Steaming is a good way to cook delicate fish or shellfish. Use a bamboo or metal steamer: place the fish on an oiled plate or a piece of oiled tin foil and insert into the steamer basket, leaving space for the steam to get through from below. It usually only takes about 10 to 15 minutes for an average-sized fish but you will need to check it as it cooks (see note above). You can sprinkle chopped spring onions, ginger or garlic on top of the fish before you cook it and add a little sweet mirin, fish sauce, white wine or other liquid to add flavour.
A really easy way to cook fish is to bake it – place the fish in an oiled ovenproof dish with a little liquid (water, stock or wine), dot it with butter, season with salt and pepper and bake it in a hot oven for 15 to 30 minutes depending on size. You can also sit the fish on a bed of vegetables, say sliced fennel or onions, to save it from getting too much direct heat from the bottom of the dish. Alternatively, wrap the fish loosely in tin foil or parchment paper with a little of the flavouring liquid, some finely chopped chilli and a few herbs. You can also cover fish fillets in a bechamel sauce (add any leftover grated cheese to the sauce) and top with herby breadcrumbs and bake until bubbling and golden.
Grilling fish is a healthy way of cooking fish. It can smell out your grill, so immerse the grill pan in hot soapy water immediately after use. If you are grilling fish, make sure that you can remove it from the rack easily by brushing the fish with olive oil first – if the fish is very thin and delicate, line the rack with oiled tin foil. Use a large flat spatula to turn the fish so it doesn’t break. If you are cooking whole fish, cut slits in the thickest part to make sure it cooks evenly.
This is when you cook fish in liquid. You can do it with white fish or shellfish. Just put the fish in a saucepan or frying pan with a little stock or milk and simmer gently (never boil). Add flavourings like a bay leaf or herbs or a few black, green or pink peppercorns. You can strain the poaching liquid and use it to make a bechamel sauce with white wine and herbs. You can also poach smoked fish in milk, water or stock – the resulting liquid will be strongly flavoured and salty so you may not be able to use all of it in the final dish.
This is the least healthiest way to cook fish, but probably the one that we remember most from childhood. The fish is often protected by a batter, or by a coating of flour, to stop the heat from damaging the fish. You can shallow-fry fish in a little olive oil or deep fry (for battered fish) in oil or lard (many Dublin chippers fry their fish and chips in lard, if you leave the chips to go cold, you can taste the fatty deposit on the chips that you don’t notice when they are hot). When frying fish, you need to ensure the oil is hot enough so that the fish doesn’t soak up the oil, then drain the fish well and dry it in paper towels (a rule of thumb is that the oil is hot enough if you can fry a day-old bread crouton in oil and it turns brown between 30-60 seconds). Stir-frying, where you move the fish about quickly in a little hot oil, works well for shellfish and sturdier fish like monkfish that won’t break down during cooking.

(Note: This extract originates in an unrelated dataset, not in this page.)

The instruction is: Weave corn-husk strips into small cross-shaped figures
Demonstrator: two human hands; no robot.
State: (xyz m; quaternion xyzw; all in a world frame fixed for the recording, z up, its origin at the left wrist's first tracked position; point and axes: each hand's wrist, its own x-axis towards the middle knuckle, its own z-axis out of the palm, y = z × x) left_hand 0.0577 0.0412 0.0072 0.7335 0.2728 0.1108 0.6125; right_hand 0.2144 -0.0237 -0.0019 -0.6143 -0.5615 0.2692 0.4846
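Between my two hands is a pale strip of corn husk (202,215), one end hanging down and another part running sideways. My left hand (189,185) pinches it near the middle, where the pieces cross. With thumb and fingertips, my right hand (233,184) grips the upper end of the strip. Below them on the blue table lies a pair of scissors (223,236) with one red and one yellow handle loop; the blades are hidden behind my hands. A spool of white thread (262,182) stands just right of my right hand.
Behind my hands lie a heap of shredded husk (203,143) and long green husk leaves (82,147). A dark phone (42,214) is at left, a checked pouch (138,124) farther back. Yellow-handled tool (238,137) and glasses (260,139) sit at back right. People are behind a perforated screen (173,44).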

One of the best ways to cook fish if you are trying to lose weight, or eat more healthily is to microwave it. It also underpins fish’s reputation as the best fast food. Season the fish, place it in a microwave dish, making sure the fish is flat in the dish, so that all of it cooks evenly. Leave the fish to stand when you take it out, as you would all microwaved food. To find timings, check your microwave recipe cookbook.
This is where you cook the fish in a saucepan or casserole as part of a stew. It suits firm fish like monkfish or turbot. You still can’t cook the fish for a terribly long time as you would a meat stew, or the fish will break down in the liquid – it’s best to add the fish near the end of cooking.
It’s best to barbecue whole fish, or sturdy fish like salmon cutlets or monkfish which can stand up to the heat. Fine delicate fish like plaice needs to be baked over the barbecue in tin foil to save its soft flesh from disintegrating (add a little liquid to keep the fish moist) . Oily fish are great for the barbecue as they stand up to the strong flavour that barbecues impart to food, and the oil helps them to cook and to keep them moist. You can get a wire basket for whole fish that gives an attractive pattern to the skin’s fish when the heat sears it. Shellfish are great for the barbecue, especially prawns in their shells.
Often called sashimi, or made into rice rolls called sushi in Japanese cooking, you need to be careful where you get your raw fish from. Only buy it at its absolute freshest and make sure that it is sashimi quality. It’s probably safest to eat it at a reputable restaurant if you can’t find a source of very fresh fish.